Task instructions -
In the entries that follow, the line with "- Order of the" opens the range and the line with "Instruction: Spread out" closes it; repeat that range exactly, both lines included.

★ ★ ★ ★

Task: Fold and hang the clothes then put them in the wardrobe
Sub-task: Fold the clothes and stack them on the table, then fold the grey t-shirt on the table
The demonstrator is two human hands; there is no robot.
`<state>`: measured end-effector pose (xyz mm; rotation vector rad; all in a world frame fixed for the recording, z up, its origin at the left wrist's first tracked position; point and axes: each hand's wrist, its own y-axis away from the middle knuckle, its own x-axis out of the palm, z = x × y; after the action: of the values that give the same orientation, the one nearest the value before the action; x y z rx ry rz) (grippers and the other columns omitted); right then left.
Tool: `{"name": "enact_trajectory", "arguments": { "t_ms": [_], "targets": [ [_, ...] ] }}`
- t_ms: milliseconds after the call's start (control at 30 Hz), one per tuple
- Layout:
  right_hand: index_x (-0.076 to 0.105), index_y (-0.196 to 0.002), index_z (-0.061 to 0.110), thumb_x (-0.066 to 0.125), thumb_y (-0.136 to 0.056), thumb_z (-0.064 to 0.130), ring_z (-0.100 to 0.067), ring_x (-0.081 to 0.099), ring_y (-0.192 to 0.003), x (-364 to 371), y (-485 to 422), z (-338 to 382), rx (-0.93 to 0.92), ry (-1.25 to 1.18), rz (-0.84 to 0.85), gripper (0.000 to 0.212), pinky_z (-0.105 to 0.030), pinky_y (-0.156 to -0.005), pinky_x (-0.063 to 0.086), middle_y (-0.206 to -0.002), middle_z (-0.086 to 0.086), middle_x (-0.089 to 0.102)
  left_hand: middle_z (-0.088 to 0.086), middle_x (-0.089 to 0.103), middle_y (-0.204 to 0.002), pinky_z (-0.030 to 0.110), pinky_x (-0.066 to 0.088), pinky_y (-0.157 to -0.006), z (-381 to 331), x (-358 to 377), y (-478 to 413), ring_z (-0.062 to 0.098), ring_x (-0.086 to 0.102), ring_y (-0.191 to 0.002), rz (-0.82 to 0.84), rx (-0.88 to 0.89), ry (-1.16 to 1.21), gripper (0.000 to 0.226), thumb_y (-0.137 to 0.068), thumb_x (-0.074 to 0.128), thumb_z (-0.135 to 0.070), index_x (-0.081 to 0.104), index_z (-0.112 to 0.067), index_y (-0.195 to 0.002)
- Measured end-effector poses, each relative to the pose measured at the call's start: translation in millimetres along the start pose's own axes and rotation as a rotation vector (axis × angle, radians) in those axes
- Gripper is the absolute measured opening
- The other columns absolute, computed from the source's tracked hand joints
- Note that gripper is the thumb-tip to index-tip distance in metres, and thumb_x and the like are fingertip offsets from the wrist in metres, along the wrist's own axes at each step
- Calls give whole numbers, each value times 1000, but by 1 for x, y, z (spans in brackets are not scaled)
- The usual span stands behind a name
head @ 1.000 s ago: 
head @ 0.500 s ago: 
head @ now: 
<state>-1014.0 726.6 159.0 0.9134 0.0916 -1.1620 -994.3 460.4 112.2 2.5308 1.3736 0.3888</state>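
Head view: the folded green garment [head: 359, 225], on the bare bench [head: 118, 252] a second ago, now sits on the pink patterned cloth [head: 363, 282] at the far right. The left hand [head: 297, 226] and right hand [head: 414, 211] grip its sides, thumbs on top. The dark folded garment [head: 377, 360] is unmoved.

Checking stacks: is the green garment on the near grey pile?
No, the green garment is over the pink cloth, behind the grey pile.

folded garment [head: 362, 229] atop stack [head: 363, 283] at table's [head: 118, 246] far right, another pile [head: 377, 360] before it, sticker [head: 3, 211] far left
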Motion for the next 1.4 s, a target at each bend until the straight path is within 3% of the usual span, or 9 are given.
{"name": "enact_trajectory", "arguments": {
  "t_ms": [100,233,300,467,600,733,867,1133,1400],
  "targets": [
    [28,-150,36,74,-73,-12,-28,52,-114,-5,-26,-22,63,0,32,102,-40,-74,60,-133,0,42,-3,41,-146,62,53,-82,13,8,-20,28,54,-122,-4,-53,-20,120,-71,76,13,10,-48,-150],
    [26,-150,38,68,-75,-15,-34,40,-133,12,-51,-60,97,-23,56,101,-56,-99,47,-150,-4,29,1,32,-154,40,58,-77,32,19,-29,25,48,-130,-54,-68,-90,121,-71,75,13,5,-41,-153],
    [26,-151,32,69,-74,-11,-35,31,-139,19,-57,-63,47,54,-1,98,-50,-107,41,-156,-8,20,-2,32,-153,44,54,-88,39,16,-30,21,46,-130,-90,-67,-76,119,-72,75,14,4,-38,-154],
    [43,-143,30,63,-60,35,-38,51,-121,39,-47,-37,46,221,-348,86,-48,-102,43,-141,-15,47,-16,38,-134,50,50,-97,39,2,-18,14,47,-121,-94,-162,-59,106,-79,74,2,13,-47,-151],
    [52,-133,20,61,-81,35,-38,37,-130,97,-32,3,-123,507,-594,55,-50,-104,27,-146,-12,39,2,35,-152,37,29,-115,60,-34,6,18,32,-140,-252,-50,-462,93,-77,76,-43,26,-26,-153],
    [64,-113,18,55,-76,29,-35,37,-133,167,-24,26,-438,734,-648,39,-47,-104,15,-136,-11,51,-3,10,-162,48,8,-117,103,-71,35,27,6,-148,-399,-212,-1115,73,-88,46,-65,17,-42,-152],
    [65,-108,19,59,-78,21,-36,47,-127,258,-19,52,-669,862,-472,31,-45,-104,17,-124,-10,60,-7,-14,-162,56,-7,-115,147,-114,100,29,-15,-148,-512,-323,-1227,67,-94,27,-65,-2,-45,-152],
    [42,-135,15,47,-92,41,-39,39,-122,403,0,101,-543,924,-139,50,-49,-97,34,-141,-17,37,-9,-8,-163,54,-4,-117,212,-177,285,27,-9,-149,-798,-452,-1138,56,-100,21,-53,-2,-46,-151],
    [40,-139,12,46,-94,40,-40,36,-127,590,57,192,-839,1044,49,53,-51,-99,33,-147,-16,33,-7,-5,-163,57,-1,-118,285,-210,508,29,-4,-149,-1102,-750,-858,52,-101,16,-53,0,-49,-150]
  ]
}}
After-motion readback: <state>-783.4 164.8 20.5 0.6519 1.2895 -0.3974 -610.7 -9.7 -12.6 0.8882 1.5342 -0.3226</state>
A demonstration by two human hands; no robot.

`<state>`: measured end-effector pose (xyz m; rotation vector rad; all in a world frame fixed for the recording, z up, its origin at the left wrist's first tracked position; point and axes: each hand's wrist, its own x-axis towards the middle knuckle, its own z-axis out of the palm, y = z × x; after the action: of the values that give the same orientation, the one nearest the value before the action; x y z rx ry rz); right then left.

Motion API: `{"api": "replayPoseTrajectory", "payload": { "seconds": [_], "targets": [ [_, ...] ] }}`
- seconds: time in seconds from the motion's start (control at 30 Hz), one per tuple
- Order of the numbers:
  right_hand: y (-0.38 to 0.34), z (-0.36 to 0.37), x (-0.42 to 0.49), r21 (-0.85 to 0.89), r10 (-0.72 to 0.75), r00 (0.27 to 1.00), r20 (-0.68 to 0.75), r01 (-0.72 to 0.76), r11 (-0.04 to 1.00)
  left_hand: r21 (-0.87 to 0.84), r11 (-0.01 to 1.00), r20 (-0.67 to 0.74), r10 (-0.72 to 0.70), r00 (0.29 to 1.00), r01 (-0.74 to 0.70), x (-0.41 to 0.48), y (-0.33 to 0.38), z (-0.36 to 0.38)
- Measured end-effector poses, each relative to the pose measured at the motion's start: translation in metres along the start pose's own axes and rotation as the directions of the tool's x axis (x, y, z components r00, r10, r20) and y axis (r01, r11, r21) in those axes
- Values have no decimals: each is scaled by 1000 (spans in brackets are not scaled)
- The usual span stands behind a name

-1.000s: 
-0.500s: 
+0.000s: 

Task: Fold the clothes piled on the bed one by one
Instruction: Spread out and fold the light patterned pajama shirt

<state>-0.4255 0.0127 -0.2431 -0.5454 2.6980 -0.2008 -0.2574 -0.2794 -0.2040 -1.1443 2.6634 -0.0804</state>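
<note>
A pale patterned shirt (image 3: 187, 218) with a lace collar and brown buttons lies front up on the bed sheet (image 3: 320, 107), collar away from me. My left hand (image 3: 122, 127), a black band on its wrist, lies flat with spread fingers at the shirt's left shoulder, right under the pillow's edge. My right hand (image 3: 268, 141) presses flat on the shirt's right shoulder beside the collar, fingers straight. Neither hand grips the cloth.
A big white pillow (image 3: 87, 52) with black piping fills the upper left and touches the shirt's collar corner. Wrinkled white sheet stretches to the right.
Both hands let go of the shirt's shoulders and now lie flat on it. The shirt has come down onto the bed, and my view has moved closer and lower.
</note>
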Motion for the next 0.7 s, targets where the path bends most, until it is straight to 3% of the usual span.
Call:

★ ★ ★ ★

The answer -
- Order of the numbers:
  right_hand: y (-0.38 to 0.34), z (-0.36 to 0.37), x (-0.42 to 0.49), r21 (-0.85 to 0.89), r10 (-0.72 to 0.75), r00 (0.27 to 1.00), r20 (-0.68 to 0.75), r01 (-0.72 to 0.76), r11 (-0.04 to 1.00)
  left_hand: r21 (-0.87 to 0.84), r11 (-0.01 to 1.00), r20 (-0.67 to 0.74), r10 (-0.72 to 0.70), r00 (0.29 to 1.00), r01 (-0.74 to 0.70), x (-0.41 to 0.48), y (-0.33 to 0.38), z (-0.36 to 0.38)
- Measured end-effector poses, each relative to the pose measured at the motion's start: translation in metres along the start pose's own axes and rotation as the directions of the tool's x axis (x, y, z components r00, r10, r20) and y axis (r01, r11, r21) in those axes
- Values have no decimals: each is scaled by 1000 (spans in brackets are not scaled)
- The usual span stands behind a name

-1.000s: 
-0.500s: 
+0.000s: 

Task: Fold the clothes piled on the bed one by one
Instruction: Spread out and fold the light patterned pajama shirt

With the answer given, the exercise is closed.